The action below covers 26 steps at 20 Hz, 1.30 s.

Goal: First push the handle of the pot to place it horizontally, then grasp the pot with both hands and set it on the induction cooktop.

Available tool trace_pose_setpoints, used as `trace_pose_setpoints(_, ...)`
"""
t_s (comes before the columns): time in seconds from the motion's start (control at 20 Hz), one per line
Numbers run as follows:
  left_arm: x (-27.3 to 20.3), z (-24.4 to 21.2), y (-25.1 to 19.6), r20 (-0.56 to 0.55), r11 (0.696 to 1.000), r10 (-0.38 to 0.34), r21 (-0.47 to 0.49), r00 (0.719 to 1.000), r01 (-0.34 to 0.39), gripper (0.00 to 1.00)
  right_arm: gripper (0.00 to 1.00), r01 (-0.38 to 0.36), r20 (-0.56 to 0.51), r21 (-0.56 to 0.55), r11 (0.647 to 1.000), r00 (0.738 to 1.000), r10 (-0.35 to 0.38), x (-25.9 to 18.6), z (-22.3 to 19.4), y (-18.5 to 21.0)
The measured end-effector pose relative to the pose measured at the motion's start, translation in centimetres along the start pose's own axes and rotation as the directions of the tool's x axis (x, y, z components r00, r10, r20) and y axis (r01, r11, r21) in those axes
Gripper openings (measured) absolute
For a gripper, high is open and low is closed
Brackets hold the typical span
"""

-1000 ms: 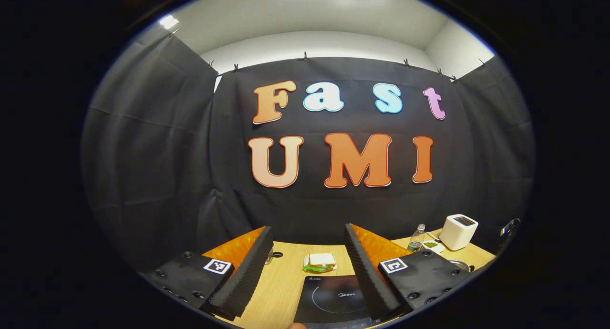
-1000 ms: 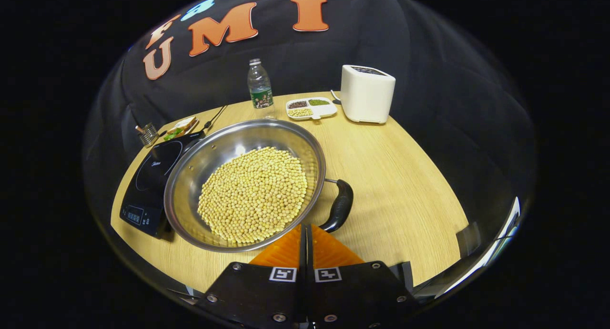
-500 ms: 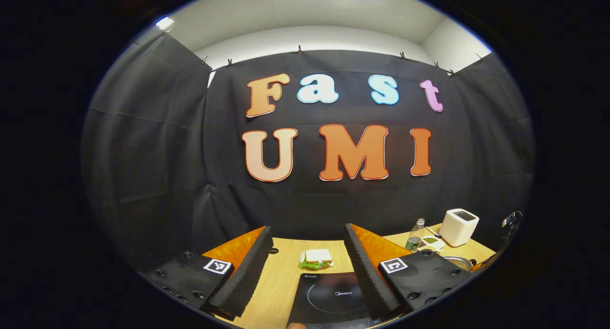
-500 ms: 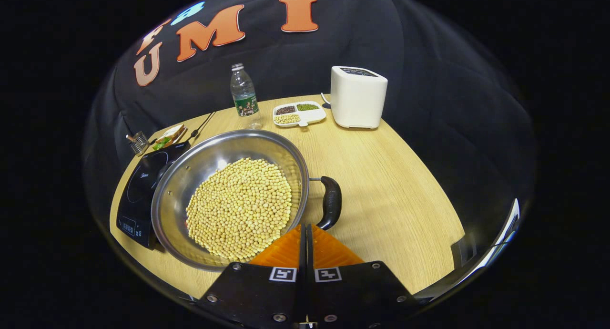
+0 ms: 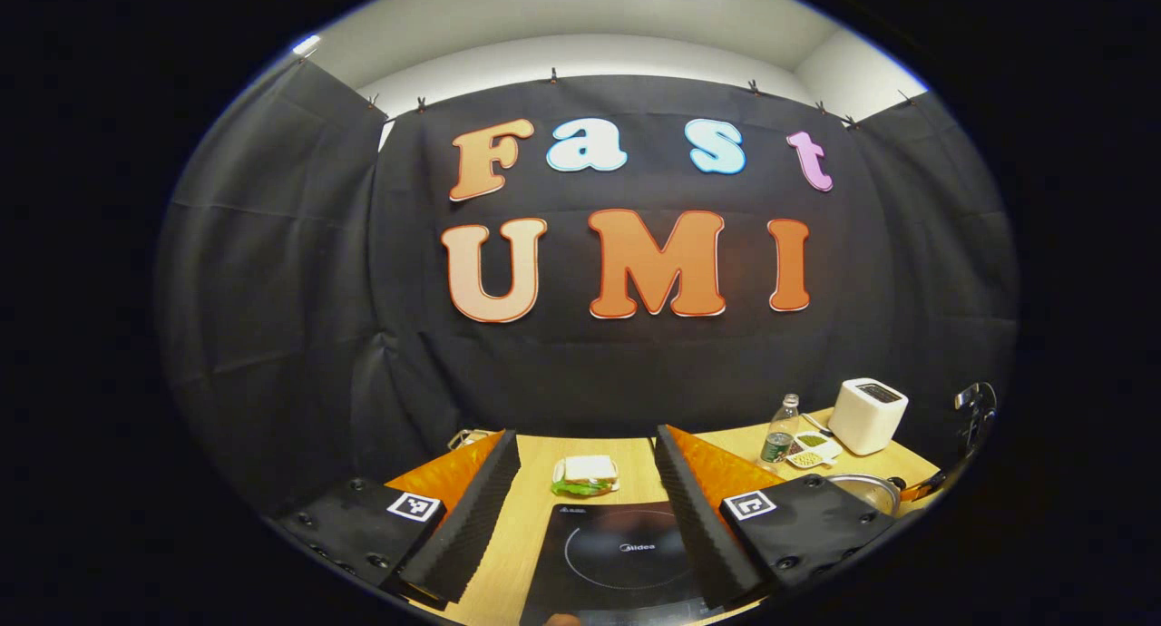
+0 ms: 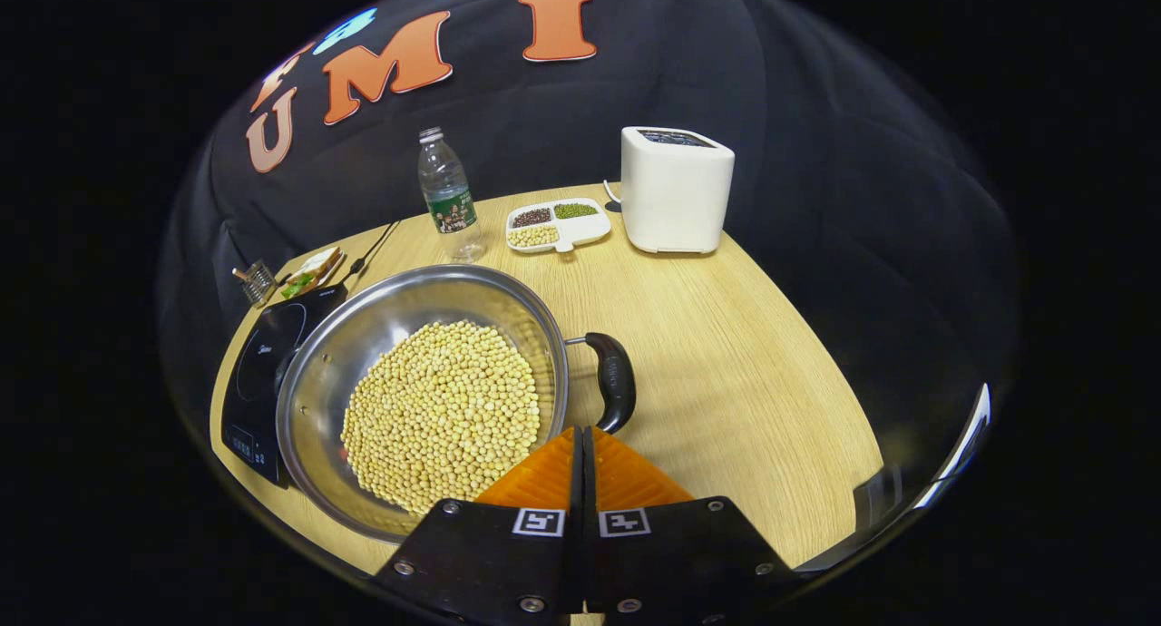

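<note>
A steel pot (image 6: 363, 336) full of yellow beans (image 6: 444, 408) stands on the wooden table, its left rim over the edge of the black induction cooktop (image 6: 258, 363). The pot's black handle (image 6: 614, 381) juts from its right side. My right gripper (image 6: 580, 431) is shut with nothing in it, its tips at the near end of the handle; contact is unclear. In the left gripper view my left gripper (image 5: 585, 437) hangs open above the cooktop (image 5: 626, 553), and the pot's rim (image 5: 869, 490) shows at the far right.
A sandwich (image 5: 585, 474) lies behind the cooktop. At the back of the table stand a water bottle (image 6: 446, 195), a divided white dish of beans (image 6: 555, 225) and a white appliance (image 6: 676, 189). A small metal holder (image 6: 256, 281) sits at the far left edge.
In the right gripper view the pot and its handle have slid left while the shut gripper stays by the handle's end. The left gripper view has tipped down, showing more of the cooktop.
</note>
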<state>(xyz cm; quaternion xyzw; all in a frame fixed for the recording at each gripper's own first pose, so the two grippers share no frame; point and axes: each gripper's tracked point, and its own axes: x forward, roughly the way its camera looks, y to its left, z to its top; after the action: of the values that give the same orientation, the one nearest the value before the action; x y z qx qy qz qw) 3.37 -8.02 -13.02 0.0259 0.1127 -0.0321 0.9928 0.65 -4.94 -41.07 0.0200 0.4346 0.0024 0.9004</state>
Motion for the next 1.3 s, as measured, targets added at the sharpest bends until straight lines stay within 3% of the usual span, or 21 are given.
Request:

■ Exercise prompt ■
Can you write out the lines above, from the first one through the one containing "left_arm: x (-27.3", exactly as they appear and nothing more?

■ Written reply ■
The action below covers 26 steps at 20 Hz, 1.30 s.

Goal: First push the handle of the pot to place it horizontally, then grasp the pot with both hands and set it on the induction cooktop.

Available tool trace_pose_setpoints, used as `trace_pose_setpoints(_, ...)`
"""
t_s (comes before the columns): time in seconds from the motion's start (control at 20 Hz), one per line
Numbers run as follows:
  left_arm: x (-27.3 to 20.3), z (-24.4 to 21.2), y (-25.1 to 19.6), r20 (-0.56 to 0.55), r11 (0.696 to 1.000), r10 (-0.38 to 0.34), r21 (-0.47 to 0.49), r00 (0.719 to 1.000), r01 (-0.34 to 0.39), gripper (0.00 to 1.00)

No more work is needed for this exercise.